■ Task item: In the listing below, the answer starts at the line that has "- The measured" and stops after the line that has "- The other"; please repeat that part exactly and nothing more.

■ Data block:
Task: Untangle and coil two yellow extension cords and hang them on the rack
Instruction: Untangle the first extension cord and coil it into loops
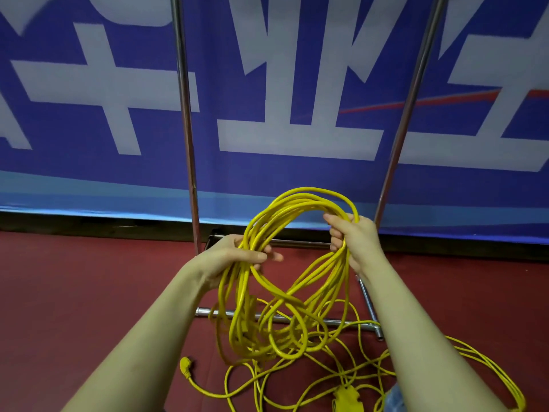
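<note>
Even soft light, mild blur, wide-angle bending at edges

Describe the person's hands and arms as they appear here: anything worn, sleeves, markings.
Both the left hand and the right hand are bare: no gloves, rings, watch or bracelets show. The forearms are uncovered as far as the frame's bottom edge, with no sleeve in view and no visible markings. Fingernails look short and unpainted.

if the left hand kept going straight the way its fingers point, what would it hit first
The left hand grips the cord bundle, fingers pointing right across the open loop. It would probably first meet the far strands by the right hand, though depth is unclear.
</note>
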Motion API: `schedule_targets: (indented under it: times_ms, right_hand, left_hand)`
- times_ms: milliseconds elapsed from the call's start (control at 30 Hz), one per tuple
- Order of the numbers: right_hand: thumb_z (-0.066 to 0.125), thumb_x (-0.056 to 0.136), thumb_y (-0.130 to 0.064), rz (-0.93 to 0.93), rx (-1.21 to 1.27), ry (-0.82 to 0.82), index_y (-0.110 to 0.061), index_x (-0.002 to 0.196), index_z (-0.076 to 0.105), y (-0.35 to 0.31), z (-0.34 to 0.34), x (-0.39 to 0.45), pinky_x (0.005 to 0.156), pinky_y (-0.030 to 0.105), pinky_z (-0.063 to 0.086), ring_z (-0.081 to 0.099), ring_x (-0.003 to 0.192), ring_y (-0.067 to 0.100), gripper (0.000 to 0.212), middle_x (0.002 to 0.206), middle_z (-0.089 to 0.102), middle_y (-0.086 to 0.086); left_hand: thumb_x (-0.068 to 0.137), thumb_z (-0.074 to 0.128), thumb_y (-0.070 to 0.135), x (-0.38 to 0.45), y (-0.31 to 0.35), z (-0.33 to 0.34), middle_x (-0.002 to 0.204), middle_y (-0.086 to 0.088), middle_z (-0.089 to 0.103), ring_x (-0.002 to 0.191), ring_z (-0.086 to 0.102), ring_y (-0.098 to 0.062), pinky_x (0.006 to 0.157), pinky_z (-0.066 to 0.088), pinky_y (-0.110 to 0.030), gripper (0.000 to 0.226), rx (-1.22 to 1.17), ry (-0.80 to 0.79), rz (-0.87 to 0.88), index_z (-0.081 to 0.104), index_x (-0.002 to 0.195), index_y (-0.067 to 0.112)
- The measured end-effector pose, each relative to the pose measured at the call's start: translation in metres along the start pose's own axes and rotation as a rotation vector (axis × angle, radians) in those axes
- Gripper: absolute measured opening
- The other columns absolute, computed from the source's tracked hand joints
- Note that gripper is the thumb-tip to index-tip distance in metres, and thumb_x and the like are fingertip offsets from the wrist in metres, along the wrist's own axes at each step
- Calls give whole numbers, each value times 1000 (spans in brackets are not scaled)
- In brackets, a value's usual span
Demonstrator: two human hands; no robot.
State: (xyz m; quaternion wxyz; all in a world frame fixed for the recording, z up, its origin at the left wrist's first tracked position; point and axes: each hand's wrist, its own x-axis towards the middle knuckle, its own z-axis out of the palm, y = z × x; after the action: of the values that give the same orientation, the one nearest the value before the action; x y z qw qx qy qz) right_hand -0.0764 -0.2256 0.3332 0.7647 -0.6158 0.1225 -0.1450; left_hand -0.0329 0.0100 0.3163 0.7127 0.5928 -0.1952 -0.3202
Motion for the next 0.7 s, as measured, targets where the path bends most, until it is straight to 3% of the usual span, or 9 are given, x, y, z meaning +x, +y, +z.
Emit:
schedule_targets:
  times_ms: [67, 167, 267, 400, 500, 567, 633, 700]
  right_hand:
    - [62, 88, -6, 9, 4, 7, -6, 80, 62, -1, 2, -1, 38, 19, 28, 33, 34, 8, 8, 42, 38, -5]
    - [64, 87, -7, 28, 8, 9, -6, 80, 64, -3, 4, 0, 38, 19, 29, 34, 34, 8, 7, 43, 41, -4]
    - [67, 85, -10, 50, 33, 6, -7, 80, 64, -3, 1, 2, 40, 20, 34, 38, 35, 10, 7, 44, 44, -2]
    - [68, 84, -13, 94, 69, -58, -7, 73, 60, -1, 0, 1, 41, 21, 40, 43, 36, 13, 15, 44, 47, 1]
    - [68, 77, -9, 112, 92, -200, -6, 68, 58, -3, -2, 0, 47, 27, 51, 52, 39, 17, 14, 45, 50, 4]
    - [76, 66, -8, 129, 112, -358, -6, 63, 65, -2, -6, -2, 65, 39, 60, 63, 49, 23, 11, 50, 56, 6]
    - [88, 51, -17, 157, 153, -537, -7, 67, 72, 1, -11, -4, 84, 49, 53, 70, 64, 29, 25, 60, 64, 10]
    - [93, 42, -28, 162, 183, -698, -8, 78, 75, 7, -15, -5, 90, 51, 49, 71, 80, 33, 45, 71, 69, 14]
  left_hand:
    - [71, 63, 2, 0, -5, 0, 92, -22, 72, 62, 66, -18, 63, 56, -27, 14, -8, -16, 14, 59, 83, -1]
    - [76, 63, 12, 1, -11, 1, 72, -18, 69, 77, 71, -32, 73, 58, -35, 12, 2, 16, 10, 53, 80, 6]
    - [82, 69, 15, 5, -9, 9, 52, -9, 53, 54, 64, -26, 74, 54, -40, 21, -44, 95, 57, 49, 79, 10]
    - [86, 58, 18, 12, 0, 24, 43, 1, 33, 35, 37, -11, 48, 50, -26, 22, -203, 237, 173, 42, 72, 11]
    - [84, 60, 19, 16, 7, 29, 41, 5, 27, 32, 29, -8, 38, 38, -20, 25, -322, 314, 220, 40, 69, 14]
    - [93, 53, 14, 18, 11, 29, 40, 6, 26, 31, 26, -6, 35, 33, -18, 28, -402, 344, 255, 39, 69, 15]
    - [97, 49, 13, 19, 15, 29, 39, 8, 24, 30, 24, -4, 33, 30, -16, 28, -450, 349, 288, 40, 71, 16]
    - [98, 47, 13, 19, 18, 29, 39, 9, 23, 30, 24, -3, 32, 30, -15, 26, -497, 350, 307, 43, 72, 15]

■ Task answer:
- The measured end-effector pose, each relative to the pose measured at the call's start: translation in metres along the start pose's own axes and rotation as a rotation vector (axis × angle, radians) in those axes
- Gripper: absolute measured opening
- The other columns absolute, computed from the source's tracked hand joints

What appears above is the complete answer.